[Items from a dataset]
# # # # # # #

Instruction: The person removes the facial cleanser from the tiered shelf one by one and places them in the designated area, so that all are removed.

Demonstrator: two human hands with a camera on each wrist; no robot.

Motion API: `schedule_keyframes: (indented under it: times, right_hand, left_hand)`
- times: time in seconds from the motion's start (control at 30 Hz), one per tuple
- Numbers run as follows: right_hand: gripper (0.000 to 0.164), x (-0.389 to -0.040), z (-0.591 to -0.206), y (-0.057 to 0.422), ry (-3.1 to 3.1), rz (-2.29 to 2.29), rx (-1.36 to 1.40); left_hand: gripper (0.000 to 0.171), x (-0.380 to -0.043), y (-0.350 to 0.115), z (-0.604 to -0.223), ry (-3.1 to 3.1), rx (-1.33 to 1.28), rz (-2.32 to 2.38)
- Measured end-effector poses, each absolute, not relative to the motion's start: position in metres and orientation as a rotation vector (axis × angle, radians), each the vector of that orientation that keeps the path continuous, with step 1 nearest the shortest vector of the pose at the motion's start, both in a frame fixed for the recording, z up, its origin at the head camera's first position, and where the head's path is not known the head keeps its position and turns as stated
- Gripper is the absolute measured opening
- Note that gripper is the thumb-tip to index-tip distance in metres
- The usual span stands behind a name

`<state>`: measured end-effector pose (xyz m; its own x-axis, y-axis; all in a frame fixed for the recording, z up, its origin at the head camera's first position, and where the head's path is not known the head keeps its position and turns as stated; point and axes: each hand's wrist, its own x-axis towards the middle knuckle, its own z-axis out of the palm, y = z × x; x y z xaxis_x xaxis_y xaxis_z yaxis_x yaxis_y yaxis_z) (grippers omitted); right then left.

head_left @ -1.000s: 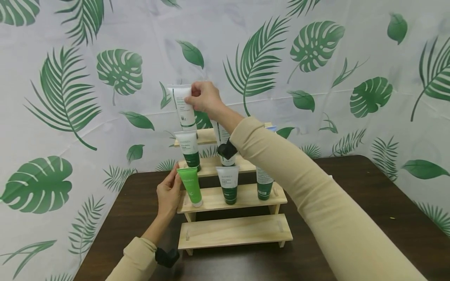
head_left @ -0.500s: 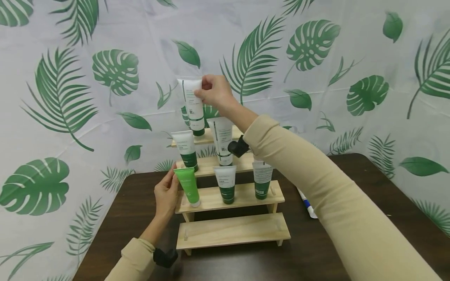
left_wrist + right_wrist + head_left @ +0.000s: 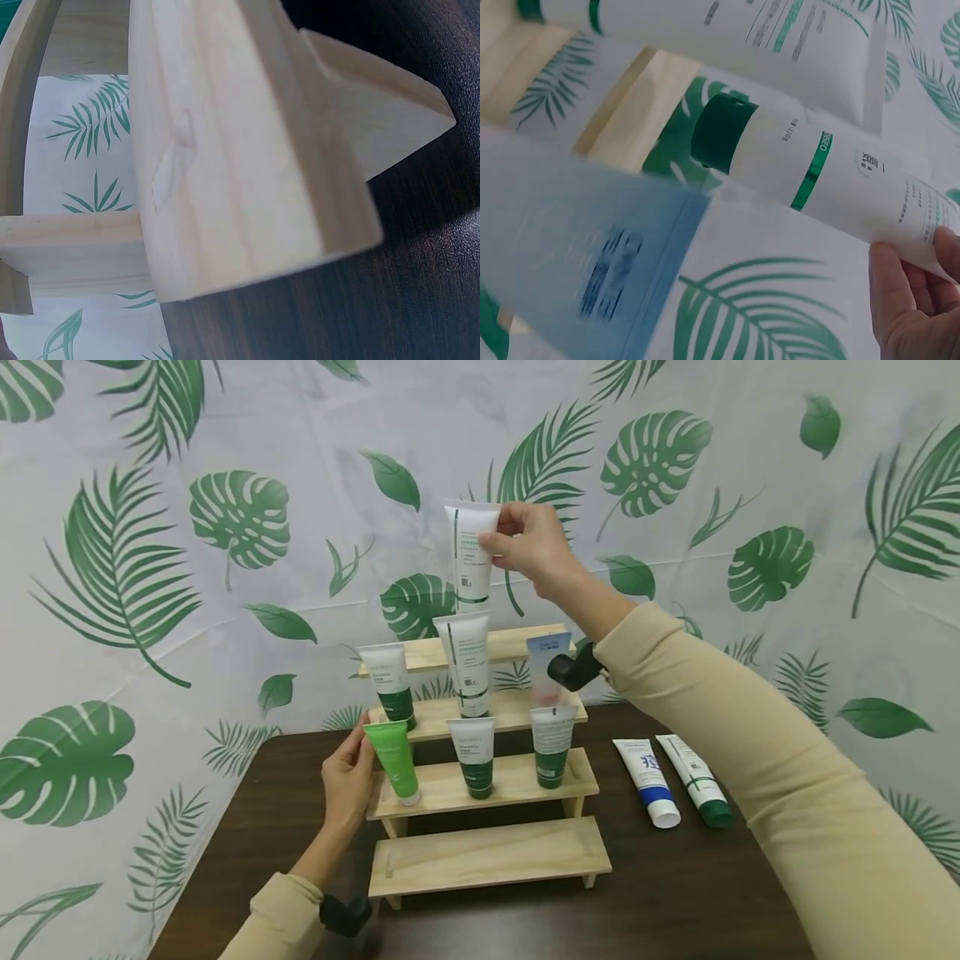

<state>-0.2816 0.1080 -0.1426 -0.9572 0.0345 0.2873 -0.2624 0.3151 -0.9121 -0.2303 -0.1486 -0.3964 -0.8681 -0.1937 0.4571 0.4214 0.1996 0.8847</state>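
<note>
High over the top shelf of a wooden tiered stand (image 3: 491, 856), my right hand (image 3: 536, 543) pinches a white squeeze tube (image 3: 468, 556) near its flat end. In the right wrist view the tube's dark green cap (image 3: 721, 135) points away from the fingers and hangs clear of the shelf wood. My left hand (image 3: 348, 781) holds the stand's left side, beside a bright green tube (image 3: 395, 764). The left wrist view shows mostly a shelf end (image 3: 225, 165). A similar white tube (image 3: 467, 664) stands on the second shelf from the top, overlapped by the held tube's lower end.
On that second shelf also stand a white-and-green tube (image 3: 388, 681) and a blue-pink tube (image 3: 546, 656). Two more tubes (image 3: 472, 756) (image 3: 553, 747) share the shelf below with the green one. A blue-banded tube (image 3: 647, 777) and a green-capped tube (image 3: 692, 772) lie on the dark table (image 3: 660, 893).
My right hand has carried the white tube rightward and up, from the top shelf's left end to its middle. The left hand stays at the stand's side. Two lying tubes have come into sight.
</note>
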Motion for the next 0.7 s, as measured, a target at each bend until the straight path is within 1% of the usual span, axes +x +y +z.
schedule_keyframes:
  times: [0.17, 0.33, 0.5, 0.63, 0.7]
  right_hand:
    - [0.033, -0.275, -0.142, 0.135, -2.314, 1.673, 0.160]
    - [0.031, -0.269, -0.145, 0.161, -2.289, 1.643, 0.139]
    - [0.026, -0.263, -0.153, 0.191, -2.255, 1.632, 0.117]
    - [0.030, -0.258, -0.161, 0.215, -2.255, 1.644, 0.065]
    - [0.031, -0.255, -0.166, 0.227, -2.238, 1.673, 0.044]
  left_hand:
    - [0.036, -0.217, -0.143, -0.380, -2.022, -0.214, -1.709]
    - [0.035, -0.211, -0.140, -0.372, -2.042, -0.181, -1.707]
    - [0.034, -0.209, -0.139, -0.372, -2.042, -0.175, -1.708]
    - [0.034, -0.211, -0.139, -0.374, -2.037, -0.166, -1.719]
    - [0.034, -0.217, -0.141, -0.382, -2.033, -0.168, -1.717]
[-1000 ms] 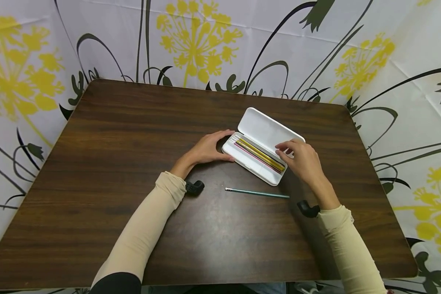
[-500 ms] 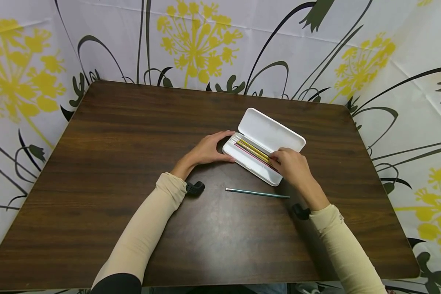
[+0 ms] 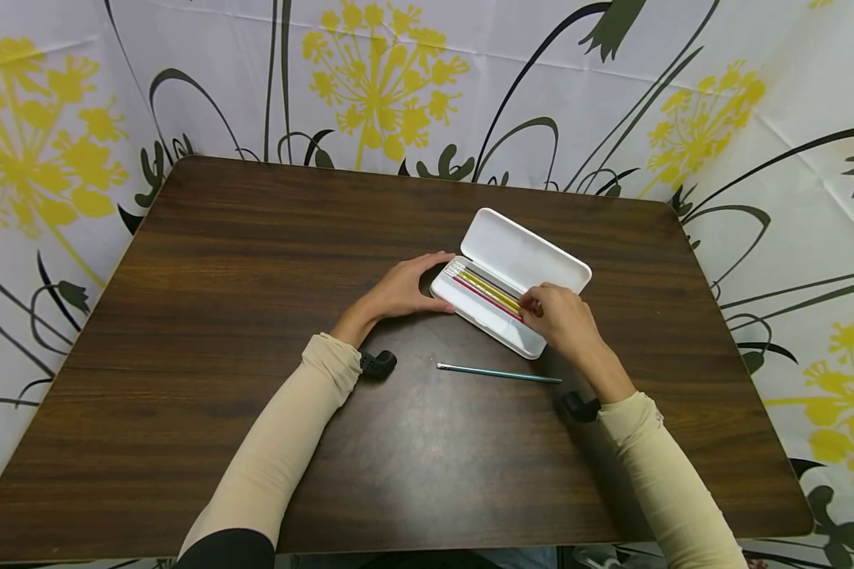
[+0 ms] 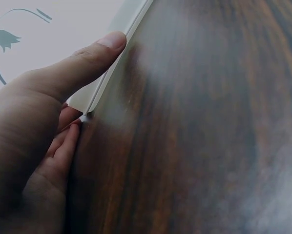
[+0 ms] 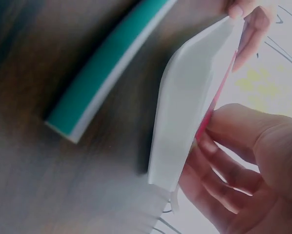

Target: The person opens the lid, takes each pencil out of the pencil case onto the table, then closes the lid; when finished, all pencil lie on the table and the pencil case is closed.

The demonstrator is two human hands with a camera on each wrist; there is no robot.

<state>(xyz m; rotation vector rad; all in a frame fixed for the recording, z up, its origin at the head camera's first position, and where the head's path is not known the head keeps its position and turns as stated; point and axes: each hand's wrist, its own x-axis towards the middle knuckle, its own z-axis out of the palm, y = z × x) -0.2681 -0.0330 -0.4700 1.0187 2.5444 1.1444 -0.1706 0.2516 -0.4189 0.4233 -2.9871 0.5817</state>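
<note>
A white pencil case [image 3: 489, 322] lies on the table with its lid [image 3: 523, 251] raised. Yellow pencils [image 3: 489, 288] and a pink-red pencil [image 3: 478, 292] lie in it, white erasers toward the left end. My left hand [image 3: 407, 286] grips that left end, thumb along the front edge and fingers behind. My right hand [image 3: 564, 318] reaches into the right half and covers the pencils' far ends. In the right wrist view its thumb and fingertips pinch the pink-red pencil [image 5: 215, 101] at the case's rim. A teal pencil [image 3: 498, 373] lies on the table in front.
The brown wooden table [image 3: 270, 245] extends widely on both sides of the case. A white cloth with yellow and grey flowers [image 3: 387, 79] hangs behind it. Black wrist cameras [image 3: 379, 364] sit on both wrists.
My right hand has come down and left from above the case's right end into the pencils, and its fingers have closed on the pink-red pencil. My left hand and the case stay put.
</note>
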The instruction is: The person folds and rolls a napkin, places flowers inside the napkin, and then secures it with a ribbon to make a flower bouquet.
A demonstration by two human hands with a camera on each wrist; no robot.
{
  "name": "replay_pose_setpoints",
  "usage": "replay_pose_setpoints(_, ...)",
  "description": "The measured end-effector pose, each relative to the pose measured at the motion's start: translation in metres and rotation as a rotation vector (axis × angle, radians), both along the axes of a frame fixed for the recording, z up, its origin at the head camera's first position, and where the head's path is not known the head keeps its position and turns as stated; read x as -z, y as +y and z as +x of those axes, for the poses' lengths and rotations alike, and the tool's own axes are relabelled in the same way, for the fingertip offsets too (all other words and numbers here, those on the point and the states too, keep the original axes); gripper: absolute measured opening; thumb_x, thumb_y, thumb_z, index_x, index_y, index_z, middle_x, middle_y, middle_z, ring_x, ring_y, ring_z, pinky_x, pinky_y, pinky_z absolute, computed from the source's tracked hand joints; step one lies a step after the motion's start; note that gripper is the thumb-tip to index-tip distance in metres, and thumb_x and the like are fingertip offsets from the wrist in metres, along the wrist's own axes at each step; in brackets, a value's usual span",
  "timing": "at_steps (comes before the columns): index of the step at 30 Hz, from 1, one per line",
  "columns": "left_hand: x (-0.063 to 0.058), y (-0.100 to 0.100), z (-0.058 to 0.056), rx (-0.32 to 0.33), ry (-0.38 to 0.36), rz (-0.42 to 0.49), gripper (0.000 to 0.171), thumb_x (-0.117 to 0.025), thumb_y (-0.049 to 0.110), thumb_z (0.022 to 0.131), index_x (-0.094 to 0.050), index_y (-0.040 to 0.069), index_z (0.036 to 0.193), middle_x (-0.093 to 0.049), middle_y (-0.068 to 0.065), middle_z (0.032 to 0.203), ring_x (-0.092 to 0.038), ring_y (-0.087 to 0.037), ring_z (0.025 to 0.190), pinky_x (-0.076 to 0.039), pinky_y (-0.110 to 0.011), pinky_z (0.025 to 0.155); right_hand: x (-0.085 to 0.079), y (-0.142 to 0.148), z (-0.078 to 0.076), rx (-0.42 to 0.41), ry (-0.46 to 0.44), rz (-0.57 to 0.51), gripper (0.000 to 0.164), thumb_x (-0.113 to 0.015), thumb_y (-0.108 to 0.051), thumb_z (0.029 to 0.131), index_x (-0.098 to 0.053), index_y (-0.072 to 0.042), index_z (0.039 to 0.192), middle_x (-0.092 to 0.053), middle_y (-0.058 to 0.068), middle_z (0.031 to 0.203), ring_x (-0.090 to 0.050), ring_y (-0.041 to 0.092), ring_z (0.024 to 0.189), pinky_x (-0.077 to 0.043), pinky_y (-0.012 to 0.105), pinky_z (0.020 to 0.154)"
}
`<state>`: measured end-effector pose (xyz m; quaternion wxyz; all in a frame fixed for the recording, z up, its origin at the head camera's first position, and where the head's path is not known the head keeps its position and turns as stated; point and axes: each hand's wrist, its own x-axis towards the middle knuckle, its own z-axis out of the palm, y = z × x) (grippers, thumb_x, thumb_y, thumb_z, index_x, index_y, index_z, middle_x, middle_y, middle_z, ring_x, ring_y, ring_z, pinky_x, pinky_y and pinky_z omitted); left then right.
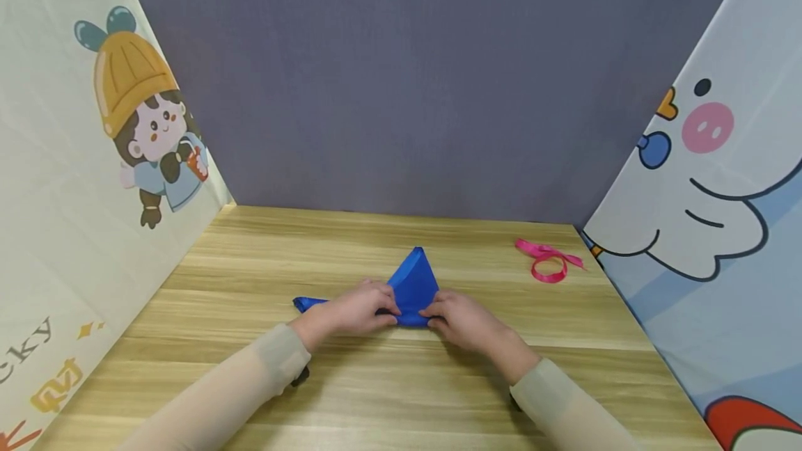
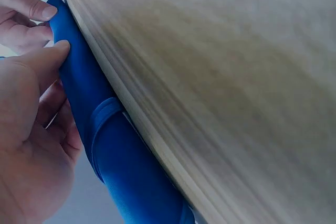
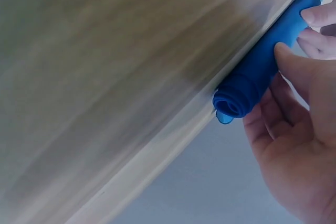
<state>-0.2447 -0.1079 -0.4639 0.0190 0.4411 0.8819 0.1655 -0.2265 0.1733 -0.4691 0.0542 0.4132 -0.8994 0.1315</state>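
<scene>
A blue cloth lies on the wooden table, its near edge wound into a roll and a triangular point stretching away from me. My left hand pinches the roll between thumb and fingers on the left side. On the right, my right hand grips the same roll, whose spiral end shows in the right wrist view. In the left wrist view both thumbs press on the rolled cloth. Part of the cloth passes behind my left hand and comes out farther left as a narrow end.
A pink ribbon, loosely looped, lies at the back right of the table. Behind the table stands a grey-purple panel. Printed cartoon sheets border both sides.
</scene>
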Motion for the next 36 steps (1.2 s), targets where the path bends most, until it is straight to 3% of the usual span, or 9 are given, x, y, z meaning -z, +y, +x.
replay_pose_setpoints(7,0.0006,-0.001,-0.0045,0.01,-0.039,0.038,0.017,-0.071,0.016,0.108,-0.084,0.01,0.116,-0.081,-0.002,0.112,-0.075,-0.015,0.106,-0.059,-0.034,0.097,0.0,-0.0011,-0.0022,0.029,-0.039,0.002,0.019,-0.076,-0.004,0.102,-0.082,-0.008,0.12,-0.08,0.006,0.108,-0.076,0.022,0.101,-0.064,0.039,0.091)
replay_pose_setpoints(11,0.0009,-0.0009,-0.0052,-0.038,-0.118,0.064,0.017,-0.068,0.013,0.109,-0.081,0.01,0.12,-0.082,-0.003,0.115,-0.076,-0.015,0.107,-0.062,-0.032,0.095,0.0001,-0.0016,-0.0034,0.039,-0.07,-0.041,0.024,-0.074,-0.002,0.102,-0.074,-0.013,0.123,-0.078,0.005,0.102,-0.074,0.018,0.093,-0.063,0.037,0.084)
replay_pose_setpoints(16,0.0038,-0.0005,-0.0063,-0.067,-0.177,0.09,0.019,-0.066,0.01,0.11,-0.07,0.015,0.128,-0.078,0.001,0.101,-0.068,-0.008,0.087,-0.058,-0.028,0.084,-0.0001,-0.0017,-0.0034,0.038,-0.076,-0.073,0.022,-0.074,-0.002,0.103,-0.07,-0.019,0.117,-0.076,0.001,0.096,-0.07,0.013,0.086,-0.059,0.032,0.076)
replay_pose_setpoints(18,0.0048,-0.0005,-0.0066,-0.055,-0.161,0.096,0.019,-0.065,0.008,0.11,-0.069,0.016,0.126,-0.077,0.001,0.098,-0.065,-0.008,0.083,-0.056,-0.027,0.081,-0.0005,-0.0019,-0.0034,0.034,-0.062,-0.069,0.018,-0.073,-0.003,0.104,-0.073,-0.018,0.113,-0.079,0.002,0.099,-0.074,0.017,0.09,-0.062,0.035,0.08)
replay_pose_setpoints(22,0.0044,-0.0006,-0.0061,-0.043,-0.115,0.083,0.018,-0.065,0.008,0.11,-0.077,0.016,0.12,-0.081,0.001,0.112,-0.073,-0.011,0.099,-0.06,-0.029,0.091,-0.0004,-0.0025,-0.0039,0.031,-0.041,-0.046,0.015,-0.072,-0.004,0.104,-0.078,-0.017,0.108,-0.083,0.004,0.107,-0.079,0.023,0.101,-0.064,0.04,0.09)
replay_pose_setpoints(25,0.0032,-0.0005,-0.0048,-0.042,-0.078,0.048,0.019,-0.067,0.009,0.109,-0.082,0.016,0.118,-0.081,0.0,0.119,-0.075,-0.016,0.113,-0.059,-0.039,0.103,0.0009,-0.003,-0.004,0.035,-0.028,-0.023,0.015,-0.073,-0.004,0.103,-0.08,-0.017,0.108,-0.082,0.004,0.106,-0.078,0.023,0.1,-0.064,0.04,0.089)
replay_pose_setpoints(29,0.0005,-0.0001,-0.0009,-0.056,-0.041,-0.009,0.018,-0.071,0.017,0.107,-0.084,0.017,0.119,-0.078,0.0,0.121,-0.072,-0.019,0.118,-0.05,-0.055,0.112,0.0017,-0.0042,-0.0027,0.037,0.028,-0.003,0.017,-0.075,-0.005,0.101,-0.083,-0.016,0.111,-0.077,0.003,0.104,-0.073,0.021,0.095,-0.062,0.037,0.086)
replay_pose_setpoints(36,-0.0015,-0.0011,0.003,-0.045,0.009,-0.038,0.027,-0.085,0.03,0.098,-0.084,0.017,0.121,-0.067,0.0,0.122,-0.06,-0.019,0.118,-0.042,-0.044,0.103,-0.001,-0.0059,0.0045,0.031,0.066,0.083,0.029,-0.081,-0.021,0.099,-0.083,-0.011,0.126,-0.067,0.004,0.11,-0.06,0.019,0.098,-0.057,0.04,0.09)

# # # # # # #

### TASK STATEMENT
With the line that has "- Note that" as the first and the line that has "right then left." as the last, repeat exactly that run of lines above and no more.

### EXERCISE ANSWER
- Note that gripper is the thumb-tip to index-tip distance in metres
- The usual span stands behind a name

`<state>`: measured end-effector pose (xyz m; its own x-axis, y-axis; all in a frame fixed for the recording, z up, its origin at the head camera's first position, and where the head's path is not known the head keeps its position and turns as stated; point and axes: each hand's wrist, its own x-axis towards the middle knuckle, its own z-axis out of the palm, y = z × x; x y z xaxis_x xaxis_y xaxis_z yaxis_x yaxis_y yaxis_z) (grippers omitted); right then left.

For this exercise, nothing more remains to be given.